In cooperation with our clinical partners, we study the possibility that K-ATP channels act as disease-modifying genes that might influence the age-of-onset or rate-of-progression of Parkinson's disease. To address this, we are currently analyzing genomic DNA of a cohort of early onset PD-Patients and their unaffected siblings for non-synonymous single nucleotide polymorphisms in K-ATP channel genes that would alter the open-probability of the channels. If we find an association between the presence of a specific polymorphism and the manifestation of PD, we plan to further examine these genotyped patients and matched controls. In particular, we plan to perform oral glucose tolerance tests, as the open probability of beta-cell K-ATP channels with the same molecular make-up of those channels in DA neurons is crucial for triggering pancreatic insulin secretion in response to high blood glucose levels.
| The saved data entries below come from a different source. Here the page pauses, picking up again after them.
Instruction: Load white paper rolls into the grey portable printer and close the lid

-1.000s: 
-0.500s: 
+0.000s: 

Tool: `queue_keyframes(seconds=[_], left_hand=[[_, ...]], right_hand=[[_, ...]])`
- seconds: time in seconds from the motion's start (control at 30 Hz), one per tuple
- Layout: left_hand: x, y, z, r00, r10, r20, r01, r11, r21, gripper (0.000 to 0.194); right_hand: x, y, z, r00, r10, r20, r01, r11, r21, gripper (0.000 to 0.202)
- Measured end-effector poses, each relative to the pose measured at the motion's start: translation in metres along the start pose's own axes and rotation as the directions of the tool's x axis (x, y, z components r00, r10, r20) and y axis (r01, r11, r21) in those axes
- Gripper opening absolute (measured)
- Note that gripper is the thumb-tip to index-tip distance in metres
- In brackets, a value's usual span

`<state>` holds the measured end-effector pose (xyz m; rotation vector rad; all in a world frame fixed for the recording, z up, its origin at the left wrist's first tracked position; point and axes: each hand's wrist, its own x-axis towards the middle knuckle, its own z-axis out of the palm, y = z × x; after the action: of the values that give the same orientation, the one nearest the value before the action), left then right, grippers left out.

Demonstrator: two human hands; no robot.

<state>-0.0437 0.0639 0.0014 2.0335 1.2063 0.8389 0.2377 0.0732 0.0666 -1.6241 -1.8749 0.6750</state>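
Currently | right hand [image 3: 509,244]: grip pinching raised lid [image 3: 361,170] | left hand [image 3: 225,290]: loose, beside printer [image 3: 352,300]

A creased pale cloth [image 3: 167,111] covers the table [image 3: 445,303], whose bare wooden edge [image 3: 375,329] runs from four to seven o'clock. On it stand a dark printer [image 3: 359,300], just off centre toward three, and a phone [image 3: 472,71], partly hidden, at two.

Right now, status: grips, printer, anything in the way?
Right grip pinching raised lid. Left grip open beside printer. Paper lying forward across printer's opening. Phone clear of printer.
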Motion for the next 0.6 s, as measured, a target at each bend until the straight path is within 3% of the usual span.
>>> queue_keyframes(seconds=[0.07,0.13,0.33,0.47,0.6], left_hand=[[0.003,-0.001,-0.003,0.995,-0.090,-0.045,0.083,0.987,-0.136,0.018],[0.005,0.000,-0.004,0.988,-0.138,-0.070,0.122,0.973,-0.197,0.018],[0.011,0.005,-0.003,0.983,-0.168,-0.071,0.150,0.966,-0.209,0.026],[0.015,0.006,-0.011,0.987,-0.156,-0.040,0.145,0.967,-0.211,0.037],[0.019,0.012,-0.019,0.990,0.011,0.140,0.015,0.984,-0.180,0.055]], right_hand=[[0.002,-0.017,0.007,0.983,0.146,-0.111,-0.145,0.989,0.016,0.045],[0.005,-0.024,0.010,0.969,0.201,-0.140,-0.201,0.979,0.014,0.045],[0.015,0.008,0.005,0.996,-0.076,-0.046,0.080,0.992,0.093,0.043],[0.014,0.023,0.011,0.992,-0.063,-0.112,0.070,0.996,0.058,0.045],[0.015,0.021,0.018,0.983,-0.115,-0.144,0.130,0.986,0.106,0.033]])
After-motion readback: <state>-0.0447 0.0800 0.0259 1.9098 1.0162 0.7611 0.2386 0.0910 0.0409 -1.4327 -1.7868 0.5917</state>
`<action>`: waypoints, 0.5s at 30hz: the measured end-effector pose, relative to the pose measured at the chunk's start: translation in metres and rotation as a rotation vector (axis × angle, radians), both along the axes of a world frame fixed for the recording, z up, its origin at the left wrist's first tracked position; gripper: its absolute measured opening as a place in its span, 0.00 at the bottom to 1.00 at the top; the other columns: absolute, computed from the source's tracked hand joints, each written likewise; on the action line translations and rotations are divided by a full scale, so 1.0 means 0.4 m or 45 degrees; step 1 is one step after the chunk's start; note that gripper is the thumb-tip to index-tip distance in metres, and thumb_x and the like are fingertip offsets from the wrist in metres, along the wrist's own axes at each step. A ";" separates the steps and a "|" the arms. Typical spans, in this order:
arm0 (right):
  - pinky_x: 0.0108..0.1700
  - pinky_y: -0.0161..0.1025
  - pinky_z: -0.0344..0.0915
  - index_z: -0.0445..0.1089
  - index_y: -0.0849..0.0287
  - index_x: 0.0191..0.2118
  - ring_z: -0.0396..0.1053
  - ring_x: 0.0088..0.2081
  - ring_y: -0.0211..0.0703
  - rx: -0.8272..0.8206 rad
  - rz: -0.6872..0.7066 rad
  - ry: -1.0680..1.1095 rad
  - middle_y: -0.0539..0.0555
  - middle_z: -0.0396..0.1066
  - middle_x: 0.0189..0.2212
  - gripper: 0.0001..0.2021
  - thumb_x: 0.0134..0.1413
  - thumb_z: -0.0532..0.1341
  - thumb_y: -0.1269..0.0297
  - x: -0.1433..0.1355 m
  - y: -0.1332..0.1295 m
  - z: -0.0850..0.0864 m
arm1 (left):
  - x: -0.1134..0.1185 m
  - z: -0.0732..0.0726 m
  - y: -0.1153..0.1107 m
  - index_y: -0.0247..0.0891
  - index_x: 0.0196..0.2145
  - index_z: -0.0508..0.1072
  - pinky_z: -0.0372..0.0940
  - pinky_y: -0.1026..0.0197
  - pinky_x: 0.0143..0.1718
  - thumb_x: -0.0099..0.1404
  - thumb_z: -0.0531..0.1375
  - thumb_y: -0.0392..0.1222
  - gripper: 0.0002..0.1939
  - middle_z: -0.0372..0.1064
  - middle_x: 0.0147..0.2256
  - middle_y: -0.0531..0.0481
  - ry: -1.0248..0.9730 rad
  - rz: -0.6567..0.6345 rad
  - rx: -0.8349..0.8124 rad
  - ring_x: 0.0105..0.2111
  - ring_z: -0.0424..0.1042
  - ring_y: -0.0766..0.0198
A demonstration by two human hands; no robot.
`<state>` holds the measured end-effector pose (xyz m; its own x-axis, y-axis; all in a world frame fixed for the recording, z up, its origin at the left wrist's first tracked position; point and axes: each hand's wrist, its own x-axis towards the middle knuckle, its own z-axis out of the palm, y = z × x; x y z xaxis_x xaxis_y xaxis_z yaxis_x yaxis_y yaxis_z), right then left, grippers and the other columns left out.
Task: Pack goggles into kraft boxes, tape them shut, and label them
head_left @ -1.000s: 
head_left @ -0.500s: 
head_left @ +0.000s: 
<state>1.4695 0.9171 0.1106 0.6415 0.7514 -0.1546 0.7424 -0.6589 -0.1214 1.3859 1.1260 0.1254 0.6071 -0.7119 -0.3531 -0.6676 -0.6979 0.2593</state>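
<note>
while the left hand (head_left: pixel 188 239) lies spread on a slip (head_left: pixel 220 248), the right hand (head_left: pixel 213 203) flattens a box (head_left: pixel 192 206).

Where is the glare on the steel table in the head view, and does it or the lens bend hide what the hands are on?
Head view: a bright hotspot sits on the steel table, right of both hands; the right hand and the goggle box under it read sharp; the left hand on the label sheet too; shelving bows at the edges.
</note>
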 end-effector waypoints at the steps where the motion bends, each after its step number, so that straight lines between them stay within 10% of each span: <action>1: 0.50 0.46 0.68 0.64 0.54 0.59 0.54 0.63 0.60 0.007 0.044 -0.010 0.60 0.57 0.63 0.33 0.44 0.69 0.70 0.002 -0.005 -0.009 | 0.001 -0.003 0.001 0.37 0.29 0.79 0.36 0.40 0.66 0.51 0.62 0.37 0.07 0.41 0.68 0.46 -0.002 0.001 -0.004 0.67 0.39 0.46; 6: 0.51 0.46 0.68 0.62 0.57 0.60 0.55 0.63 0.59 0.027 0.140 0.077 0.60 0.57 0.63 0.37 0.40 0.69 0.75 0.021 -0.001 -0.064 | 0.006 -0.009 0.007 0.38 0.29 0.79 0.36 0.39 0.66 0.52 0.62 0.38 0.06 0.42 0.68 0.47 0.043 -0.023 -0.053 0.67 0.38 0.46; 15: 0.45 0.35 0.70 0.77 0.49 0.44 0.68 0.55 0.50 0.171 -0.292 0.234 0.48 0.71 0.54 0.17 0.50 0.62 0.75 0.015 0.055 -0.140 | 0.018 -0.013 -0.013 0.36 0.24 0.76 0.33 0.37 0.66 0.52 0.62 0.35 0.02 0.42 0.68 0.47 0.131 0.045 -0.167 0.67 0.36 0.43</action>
Lit.: 1. Damier P et al. The substantia nigra of the human brain. II. Patterns of loss of dopamine-containing neurons in Parkinson's disease. Brain. 1999; 122, 1437-48. 2. Greenamyre JT and Hastings TG. Parkinson's-divergent causes, convergent mechanisms. Science. 2004; 304, 1120-2. 3. Liss B et al. Alternative sulphonylurea receptor expression defines metabolic sensitivity of K-ATP channels in dopaminergic midbrain neurons. The EMBO Journal. 1999; 18: 833-846. 4. Liss B and Roeper J. Correlating function and gene expression of individual basal ganglia neurons. Trends in Neurosciences. 2004; 27(8): 475-48. 5. Liss B et al. K-ATP channels promote the differential degeneration of dopaminergic neurons. Nature Neuronscience, in press.